**Directions:**
Please restate the data exactly, from the first line to the last.

Segment Open

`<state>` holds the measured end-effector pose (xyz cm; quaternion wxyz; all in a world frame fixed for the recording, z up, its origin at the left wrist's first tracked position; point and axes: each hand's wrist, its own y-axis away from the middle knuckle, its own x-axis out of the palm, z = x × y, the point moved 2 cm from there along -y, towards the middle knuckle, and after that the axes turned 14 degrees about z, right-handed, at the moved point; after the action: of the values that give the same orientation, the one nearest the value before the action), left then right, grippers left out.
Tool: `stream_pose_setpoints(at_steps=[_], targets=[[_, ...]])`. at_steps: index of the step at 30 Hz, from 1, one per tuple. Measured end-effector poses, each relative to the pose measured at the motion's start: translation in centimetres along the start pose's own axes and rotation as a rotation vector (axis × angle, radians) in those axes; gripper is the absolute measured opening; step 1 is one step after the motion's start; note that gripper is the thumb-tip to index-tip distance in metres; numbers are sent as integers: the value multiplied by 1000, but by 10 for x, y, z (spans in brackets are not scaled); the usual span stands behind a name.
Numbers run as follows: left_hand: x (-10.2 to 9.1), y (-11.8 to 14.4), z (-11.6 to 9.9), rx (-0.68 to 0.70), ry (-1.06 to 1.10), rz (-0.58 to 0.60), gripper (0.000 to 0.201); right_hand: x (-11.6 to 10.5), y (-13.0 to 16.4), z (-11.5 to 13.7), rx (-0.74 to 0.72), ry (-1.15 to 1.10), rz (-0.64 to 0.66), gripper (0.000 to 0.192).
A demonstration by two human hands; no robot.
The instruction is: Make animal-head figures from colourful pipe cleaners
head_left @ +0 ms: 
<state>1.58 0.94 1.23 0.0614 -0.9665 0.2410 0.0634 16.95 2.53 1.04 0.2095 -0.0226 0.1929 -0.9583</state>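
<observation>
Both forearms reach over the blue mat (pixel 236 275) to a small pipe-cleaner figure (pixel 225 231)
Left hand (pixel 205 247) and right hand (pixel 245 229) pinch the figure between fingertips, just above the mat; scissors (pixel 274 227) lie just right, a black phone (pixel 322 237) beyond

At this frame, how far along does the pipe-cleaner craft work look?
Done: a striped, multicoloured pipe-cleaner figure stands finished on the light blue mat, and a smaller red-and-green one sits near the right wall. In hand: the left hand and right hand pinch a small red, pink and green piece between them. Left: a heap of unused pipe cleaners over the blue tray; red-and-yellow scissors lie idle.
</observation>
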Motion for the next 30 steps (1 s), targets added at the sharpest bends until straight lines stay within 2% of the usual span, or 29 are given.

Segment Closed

**Exercise response:**
`<state>` holds the measured end-effector pose (xyz cm; quaternion wxyz; all in a world frame fixed for the recording, z up, its origin at the left wrist's first tracked position; point and axes: each hand's wrist, its own y-axis away from the middle knuckle, its own x-axis out of the palm, z = x × y, the point moved 2 cm from there along -y, towards the middle knuckle, and after that the axes turned 14 degrees about z, right-handed, at the moved point; after the action: of the values that give the same orientation, the one nearest the value before the action), left then right, grippers left out.
Tool: `stream_pose_setpoints(at_steps=[_], targets=[[_, ...]])`. at_steps: index of the step at 30 Hz, from 1, one per tuple. Measured end-effector poses, each relative to the pose measured at the motion's start: translation in centimetres along the start pose's own axes and rotation as a rotation vector (axis × angle, radians) in those axes; gripper is the absolute measured opening; step 1 is one step after the motion's start; note that gripper is the thumb-tip to index-tip distance in metres; numbers are sent as integers: the value multiplied by 1000, but by 10 for x, y, z (spans in brackets are not scaled); the usual span stands behind a name.
Numbers run as follows: left_hand: x (-10.2 to 9.1), y (-11.8 to 14.4), z (-11.6 to 9.9), rx (-0.68 to 0.70), ry (-1.06 to 1.10), rz (-0.58 to 0.60), gripper (0.000 to 0.201); right_hand: x (-11.6 to 10.5), y (-13.0 to 16.4), z (-11.5 to 13.7), rx (-0.74 to 0.72), ry (-1.15 to 1.10), rz (-0.64 to 0.66), gripper (0.000 to 0.192).
A demonstration by two human hands; no robot.
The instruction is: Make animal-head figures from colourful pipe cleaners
head_left @ +0 ms: 
<state>1.58 0.94 1.23 0.0614 -0.9665 0.2410 0.0634 16.95 2.53 1.04 0.2095 -0.0226 0.1929 -0.9583</state>
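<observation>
Both forearms reach over the blue mat (pixel 236 275) to a small pipe-cleaner figure (pixel 225 231)
Left hand (pixel 205 247) and right hand (pixel 245 229) pinch the figure between fingertips, just above the mat; scissors (pixel 274 227) lie just right, a black phone (pixel 322 237) beyond

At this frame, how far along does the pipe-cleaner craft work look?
Done: a striped, multicoloured pipe-cleaner figure stands finished on the light blue mat, and a smaller red-and-green one sits near the right wall. In hand: the left hand and right hand pinch a small red, pink and green piece between them. Left: a heap of unused pipe cleaners over the blue tray; red-and-yellow scissors lie idle.
</observation>
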Motion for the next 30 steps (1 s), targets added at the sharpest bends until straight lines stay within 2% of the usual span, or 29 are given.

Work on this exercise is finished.